Collection with inherited template class parameter

Question

To me it makes perfect to do like that:

public class A { }
public class B : A { }

public class C
{
    public List<A> b = new List<B>();
}

List expects elements to be of class A, which is also true for List. I know there is a type mismatch, but logically it makes perfect sense for compiler to allow such mismatch. Why not?

Answer 1

You can't achieve this using classes. You can using interfaces (look up covariance and contravariance), but not when using an List/IList. Imagine the following scenario:

public class MyClass<T> 
{
    T GetT() { /* Blah blah */ }
    void SetT(T value) { /* Blah Blah */ }
}

Writing this:

MyClass<object> example = new MyClass<string>();

That would work for the first method; example should return an object, and MyClass<string> returns a string, which is legal because of polymorphism.

The second method is more of a problem. Let's say you write this afterwards:

example.SetT(new object());

This is illegal since MyClass<string> expects a string but gets an object. Not good.

You can make this work for interfaces using covariance and contravariance as mentioned before. You could write an interface like this:

public interface Covariant<out T>
{
    T FunctionReturningT();
}

public class MyInterfaceImplementation<T> : Covariant<T>
{
    public T FunctionReturningT() { /* Blah Blah */ }
}

Making the interface covariant, meaning it's legal to write:

Covariant<object> example = new MyInterfaceImplementation<string>();

Whereas you could also write the following:

public interface Contravariant<in T>
{
    void FunctionAskingForT(T value);
}

public class MyInterfaceImplementation<T> : Contravariant<T>
{
    public void FunctionAskingForT(T value) { /* Blah Blah */ }
}

You've just made that interface contravariant, meaning it's legal to write this:

Contravariant<string> example = new MyInterfaceImplementation<object>();

Answer 2

It depends if the generic container is set with a covariant or contravariant generic parameter.

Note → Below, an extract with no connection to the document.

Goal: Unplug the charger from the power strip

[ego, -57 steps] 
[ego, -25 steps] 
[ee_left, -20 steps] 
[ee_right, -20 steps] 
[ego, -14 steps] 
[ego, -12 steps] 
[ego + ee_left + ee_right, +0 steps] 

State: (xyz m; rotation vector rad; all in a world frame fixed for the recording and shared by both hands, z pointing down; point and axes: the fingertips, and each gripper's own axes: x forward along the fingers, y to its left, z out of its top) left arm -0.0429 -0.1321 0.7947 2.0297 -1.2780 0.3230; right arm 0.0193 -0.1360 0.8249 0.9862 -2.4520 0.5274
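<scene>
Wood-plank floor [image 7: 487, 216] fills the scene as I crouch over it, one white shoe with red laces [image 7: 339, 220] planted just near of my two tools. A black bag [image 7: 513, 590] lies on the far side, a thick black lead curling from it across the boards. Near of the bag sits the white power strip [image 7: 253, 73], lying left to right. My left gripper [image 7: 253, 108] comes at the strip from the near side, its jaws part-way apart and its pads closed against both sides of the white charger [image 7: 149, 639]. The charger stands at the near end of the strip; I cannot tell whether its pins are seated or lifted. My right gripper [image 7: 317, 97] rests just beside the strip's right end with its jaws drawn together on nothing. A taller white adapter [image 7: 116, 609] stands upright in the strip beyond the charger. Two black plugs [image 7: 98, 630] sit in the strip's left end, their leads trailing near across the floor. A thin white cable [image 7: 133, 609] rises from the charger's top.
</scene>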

You can check the MSDN to see how it's declared.

Answer 3

Because if the list is stored in a List<A> variable, the program expects to be able to put objects of type A in that variable. Storing a List<B> object in a List<A> variable would prevent you from being able to put objects of type A in a list which is explicitly declared to be able to hold type A.

That is:

List<A> b = new List<B>()
// compiler knows list should be of type A, so it expects this to work:
b.add(new A());

But if you could assign a List<B> to a List<A> variable, that would produce a type error, even though the compiler knows that the variable b is of type List<A> and so should be able to hold a type A object.

Instead, you just use new List<A> and add elements of type B to it, which is allowed, or you change the type of the variable to List<B>.

Answer 4

You're expection List<T> to be covariant in T, but it's not.

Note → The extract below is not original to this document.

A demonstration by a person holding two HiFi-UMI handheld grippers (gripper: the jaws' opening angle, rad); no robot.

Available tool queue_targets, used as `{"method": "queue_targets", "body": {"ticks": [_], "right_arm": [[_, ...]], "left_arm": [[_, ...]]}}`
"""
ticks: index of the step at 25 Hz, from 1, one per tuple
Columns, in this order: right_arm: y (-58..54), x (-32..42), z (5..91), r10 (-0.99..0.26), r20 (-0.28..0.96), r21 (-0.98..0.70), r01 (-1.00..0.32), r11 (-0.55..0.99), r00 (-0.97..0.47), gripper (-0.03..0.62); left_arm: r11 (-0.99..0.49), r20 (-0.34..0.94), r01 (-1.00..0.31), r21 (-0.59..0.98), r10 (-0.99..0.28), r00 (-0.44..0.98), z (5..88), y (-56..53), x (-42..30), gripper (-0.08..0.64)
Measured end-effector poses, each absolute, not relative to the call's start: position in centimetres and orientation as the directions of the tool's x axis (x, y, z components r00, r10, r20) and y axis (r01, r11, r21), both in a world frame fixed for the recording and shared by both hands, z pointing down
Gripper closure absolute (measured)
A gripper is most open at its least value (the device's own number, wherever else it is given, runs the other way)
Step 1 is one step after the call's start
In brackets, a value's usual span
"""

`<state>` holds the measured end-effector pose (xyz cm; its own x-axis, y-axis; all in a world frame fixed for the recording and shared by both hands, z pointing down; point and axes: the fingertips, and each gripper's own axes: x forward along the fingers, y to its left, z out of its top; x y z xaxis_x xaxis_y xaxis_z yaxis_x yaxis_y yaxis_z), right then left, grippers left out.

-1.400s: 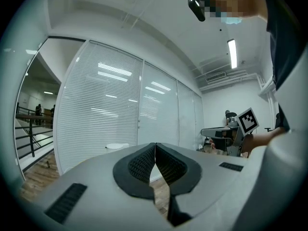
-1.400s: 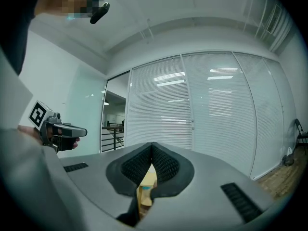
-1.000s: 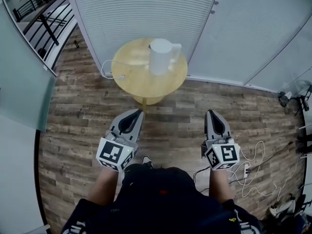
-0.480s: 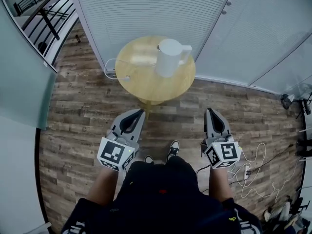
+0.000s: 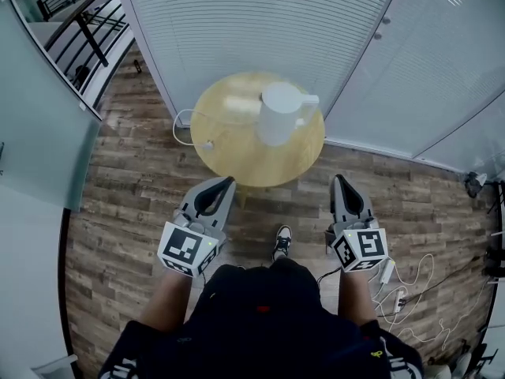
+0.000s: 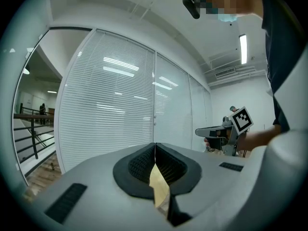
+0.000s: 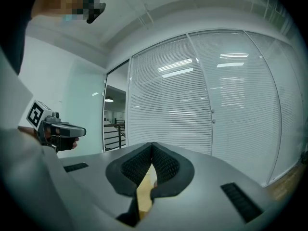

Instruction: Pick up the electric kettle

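A white electric kettle (image 5: 281, 114) stands upright on a round wooden table (image 5: 237, 152), its spout to the right. A white cord (image 5: 193, 133) runs off the table's left side. My left gripper (image 5: 223, 181) and my right gripper (image 5: 340, 181) hover level over the floor, short of the table's near edge and apart from the kettle. In the left gripper view the jaws (image 6: 155, 146) are shut and empty. In the right gripper view the jaws (image 7: 152, 146) are shut and empty too. Both gripper views show only a sliver of the tabletop through the jaw gap; the kettle is hidden there.
A wall of white blinds (image 5: 260, 22) curves right behind the table. A glass partition (image 5: 35, 133) and a railing (image 5: 79, 30) stand at the left. White cables and a power strip (image 5: 398, 287) lie on the wooden floor at the right. The person's shoe (image 5: 281, 241) is between the grippers.
The table and kettle have come closer and shifted right in the head view as the person steps forward. Both grippers stay shut, moving with the body.
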<state>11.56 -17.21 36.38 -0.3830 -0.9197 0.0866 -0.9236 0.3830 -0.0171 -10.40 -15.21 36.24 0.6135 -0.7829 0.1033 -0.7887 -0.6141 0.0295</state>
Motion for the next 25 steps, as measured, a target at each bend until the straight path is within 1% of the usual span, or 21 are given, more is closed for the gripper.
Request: {"method": "queue_targets", "body": {"ticks": [9, 17, 21, 25], "right_arm": [[-27.2, 16.8, 37.2, -0.892, 0.099, -0.04, -0.898, 0.439, -0.44, 0.568], [-35.2, 21.3, 40.6, -0.851, 0.157, -0.051, -0.865, 0.5, -0.501, 0.566], [-38.5, 21.8, 43.0, -0.841, 0.194, -0.046, -0.861, 0.507, -0.505, 0.566], [-40.6, 20.7, 44.8, -0.833, 0.223, -0.025, -0.857, 0.514, -0.506, 0.565]], "left_arm": [[-0.556, 0.13, -0.831, 0.024, -0.822, 0.554, 36.1, -23.9, -5.1, 0.537], [-0.482, 0.167, -0.876, 0.014, -0.862, 0.478, 37.4, -30.4, -0.2, 0.537], [-0.453, 0.2, -0.891, 0.025, -0.871, 0.448, 38.6, -32.4, 0.4, 0.537], [-0.43, 0.224, -0.902, 0.045, -0.875, 0.428, 40.0, -33.6, -0.7, 0.537]]}}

In C#, some interfaces are covariant, but classes are not. With A and B as above, it is legat to say

IEnumerable<A> b = new List<B>();

or

IReadOnlyList<A> b = new List<B>();

because the interfaces in question are covariant, i.e. declared with "out" as in

public interface IEnumerable<out T> ...

public interface IReadOnlyLies<out T> ...

Answer 5

List<B> is not assignable to List<A> for a good reason.

Let's assume that the mismatch is allowed, and let's imagine the following imaginary method in your class C:

public void DoSomething()
{
    b.Add(new A()); // (1)
    List<B> tmp = (List<B>)b; // (2)
    foreach (B item in tmp) { // (3)
        // ...
    }
}

• Line (1) works, because b is typed as a list of A items, so naturally, we can add a new A instance to b.
• Line (2) works, because the instance referenced by b is actually an instance of List<B>, so the cast is valid.
• Line (3) will crash, because b contains items that are not of type B. The fact that tmp is of type List<B> guarantees that all items of the list are of type B, but this is not the case any more if assigning List<B> to List<A> is allowed.

Therefore, the compiler does not allow this mismatch.